Work order:
Exactly retype the lines of the material from its first line to the line with "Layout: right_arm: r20", including both.

Dataset section:
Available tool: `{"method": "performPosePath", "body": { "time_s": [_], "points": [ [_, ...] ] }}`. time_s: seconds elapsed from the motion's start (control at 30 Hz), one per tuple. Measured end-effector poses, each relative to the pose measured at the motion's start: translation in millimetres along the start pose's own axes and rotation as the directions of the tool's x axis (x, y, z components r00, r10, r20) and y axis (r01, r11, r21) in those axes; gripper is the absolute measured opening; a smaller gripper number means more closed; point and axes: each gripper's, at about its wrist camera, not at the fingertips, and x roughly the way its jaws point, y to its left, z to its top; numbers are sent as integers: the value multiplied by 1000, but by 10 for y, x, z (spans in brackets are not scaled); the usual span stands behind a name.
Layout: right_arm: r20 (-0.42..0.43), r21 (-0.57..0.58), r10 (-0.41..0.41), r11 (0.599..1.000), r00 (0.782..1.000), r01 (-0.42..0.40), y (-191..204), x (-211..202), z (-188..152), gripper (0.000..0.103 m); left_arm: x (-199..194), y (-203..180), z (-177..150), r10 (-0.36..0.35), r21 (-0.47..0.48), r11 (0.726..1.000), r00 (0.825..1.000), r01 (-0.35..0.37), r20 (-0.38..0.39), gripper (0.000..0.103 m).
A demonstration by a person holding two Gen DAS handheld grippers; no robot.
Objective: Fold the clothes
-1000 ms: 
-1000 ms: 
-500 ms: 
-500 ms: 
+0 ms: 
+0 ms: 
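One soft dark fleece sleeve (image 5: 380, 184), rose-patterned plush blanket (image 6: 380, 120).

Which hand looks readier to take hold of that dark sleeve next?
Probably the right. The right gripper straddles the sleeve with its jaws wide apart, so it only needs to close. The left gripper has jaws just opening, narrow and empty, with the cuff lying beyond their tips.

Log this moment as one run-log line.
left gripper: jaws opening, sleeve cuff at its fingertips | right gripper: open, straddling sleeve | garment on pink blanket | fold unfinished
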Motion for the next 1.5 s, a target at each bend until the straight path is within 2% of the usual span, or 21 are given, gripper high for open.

Output of the task:
Available tool: `{"method": "performPosePath", "body": { "time_s": [_], "points": [ [_, ...] ] }}`. time_s: seconds elapsed from the motion's start (control at 30 Hz), one per tuple. Measured end-effector poses, each relative to the pose measured at the motion's start: translation in millimetres along the start pose's own axes and rotation as the directions of the tool's x axis (x, y, z components r00, r10, r20) and y axis (r01, r11, r21) in those axes; gripper is the absolute measured opening; a smaller gripper number means more closed; point and axes: each gripper's, at about its wrist camera, not at the fingertips, and x roughly the way its jaws point, y to its left, z to its top; numbers are sent as integers: the value multiplied by 1000, but by 10 for y, x, z (spans in brackets are not scaled); the usual span stands behind a name.
Layout: right_arm: r20 (-0.42..0.43), r21 (-0.57..0.58), r10 (-0.41..0.41), r11 (0.599..1.000), r00 (0.782..1.000), r01 (-0.42..0.40), y (-191..204), x (-211..202), z (-188..152), gripper (0.000..0.103 m); left_arm: x (-199..194), y (-203..180), z (-177..150), r10 (-0.36..0.35), r21 (-0.47..0.48), r11 (0.726..1.000), r00 (0.825..1.000), r01 (-0.35..0.37), r20 (-0.38..0.39), gripper (0.000..0.103 m).

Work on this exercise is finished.